Оставшись один на один с Рут, хмуро спросил :
– Как она нас нашла?
– Не знаю, – солгала Рут.
Хотя сама, едва лишь осели, начала слать письма Симке, пытаясь разыскать Гелю и Нюмчика. И не только Симке, но и всем соседям, близким и дальним родственникам. Тойба и Мирка безропотно при свете коптилки писали под её диктовку и носили письма на почту, утопая по колено в сугробах.
– Не приваживай. Пусть снимет угол. И без неё тесно, – не слушая оправданий жены, отрывисто бросил Бер.
Геля поначалу была сумрачна, плакала по Нюмчику, которого с первых дней войны взяли на фронт. Но после оправилась, пришла в себя, поступила на завод кладовщицей и повеселела.
– Долго твоя сестра будет у нас крутиться? – хмуро спрашивал Бер.
– Потерпи немного, – покорно кивала Рут, – ты же знаешь, как тяжело здесь найти квартиру. А с ребёнком – и подавно. Никто не хочет беспокойства.
А ночами молилась:
– Боже, смягчи его душу. Не ради себя прошу – ради кровинки моей, мальчика.
Видно, молитва её была услышана. Со временем Бер смирился и даже начал иногда тетёшкать мальчика, которого стал называть на свой лад, Эля, хотя в метрике черным по белому было написано Элем, что означало: Энгельс, Ленин, Маркс. И опять взгляд Бера всё чаще останавливался на Геле. Та, рассеянно улыбаясь, отвечала лёгкими и вроде бы случайными прикосновениями.

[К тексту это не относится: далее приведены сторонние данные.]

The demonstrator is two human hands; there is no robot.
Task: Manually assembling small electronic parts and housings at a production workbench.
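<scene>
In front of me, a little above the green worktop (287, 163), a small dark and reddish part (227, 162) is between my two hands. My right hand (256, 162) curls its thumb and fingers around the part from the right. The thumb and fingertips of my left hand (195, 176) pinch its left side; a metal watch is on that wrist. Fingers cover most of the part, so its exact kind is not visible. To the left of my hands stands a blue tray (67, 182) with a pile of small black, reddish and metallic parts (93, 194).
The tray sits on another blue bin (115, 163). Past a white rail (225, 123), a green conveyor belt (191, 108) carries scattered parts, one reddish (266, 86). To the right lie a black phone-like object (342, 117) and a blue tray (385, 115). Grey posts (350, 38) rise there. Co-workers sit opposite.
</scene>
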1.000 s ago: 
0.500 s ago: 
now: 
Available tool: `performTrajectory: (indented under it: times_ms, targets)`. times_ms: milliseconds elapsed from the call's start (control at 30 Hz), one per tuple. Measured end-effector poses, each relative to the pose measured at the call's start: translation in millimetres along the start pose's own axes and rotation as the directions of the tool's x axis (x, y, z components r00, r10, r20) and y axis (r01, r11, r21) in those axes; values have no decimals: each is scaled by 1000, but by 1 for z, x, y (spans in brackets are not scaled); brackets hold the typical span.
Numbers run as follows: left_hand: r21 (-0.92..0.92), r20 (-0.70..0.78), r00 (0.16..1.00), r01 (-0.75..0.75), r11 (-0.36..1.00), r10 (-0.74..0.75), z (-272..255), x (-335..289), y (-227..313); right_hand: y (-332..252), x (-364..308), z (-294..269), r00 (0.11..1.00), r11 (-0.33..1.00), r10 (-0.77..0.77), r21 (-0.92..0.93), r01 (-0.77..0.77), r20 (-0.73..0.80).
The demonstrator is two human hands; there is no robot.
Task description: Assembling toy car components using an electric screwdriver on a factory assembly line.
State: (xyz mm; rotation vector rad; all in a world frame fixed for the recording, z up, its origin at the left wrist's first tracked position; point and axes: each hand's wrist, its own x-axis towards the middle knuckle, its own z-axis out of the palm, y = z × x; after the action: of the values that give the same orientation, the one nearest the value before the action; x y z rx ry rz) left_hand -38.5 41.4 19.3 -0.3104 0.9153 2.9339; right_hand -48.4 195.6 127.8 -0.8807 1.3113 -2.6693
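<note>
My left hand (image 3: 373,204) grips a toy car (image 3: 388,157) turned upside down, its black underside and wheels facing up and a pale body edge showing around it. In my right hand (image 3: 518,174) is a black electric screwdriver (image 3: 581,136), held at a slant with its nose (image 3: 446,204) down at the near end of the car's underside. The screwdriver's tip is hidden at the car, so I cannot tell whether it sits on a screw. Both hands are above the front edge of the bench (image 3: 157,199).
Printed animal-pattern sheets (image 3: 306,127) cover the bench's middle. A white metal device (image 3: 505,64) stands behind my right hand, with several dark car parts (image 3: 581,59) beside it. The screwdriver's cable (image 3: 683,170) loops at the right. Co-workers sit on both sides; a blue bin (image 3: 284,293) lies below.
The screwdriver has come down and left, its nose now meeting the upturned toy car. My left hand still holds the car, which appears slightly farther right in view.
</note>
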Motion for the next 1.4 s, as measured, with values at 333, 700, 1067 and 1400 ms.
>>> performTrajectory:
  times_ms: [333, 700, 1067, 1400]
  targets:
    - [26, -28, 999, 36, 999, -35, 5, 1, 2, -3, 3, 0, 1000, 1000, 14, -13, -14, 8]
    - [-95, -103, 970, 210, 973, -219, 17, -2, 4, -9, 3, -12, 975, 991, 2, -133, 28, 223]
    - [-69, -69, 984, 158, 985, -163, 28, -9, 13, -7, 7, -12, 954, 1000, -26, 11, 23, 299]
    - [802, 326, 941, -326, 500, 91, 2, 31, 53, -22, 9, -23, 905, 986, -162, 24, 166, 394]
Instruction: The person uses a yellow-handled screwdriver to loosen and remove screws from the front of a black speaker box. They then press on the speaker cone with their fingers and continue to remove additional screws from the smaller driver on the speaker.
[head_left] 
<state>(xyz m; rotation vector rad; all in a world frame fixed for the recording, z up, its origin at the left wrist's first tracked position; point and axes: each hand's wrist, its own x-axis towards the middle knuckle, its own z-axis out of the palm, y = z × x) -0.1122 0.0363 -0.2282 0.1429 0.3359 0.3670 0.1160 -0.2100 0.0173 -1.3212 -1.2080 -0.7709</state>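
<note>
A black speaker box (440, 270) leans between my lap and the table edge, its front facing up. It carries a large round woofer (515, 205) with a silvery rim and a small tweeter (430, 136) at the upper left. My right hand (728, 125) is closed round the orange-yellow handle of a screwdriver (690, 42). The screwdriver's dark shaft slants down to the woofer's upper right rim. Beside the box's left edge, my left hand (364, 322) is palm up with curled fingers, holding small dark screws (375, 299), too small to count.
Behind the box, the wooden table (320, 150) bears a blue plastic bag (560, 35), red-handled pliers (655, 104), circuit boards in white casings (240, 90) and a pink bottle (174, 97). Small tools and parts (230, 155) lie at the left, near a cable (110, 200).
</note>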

– Ластится, как кошка, – шипела Тойба, а Мирка бросала испепеляющие взоры.
Рут все это видела и понимала – рано или поздно грянет гром.
Чего боишься – сбывается. И мысль становится словом, а слово – делом.
В дни, когда позволяла погода, Рут ходила на почту. Подслеповатый трахомный почтальон – татарин не вызывал у неё доверия, хоть письма Тойбе от Тимошки приходили регулярно, чуть ли не каждую неделю. Но Рут чудилось, что почтальон перепутал адрес или просто ленится тащиться на другой конец городка. Возвращалась домой с тяжелым сердцем. Нюмчик после нескольких писем вдруг затих. А в 43 и Симка перестала писать. Душа Рут была полна тревожных предчувствий.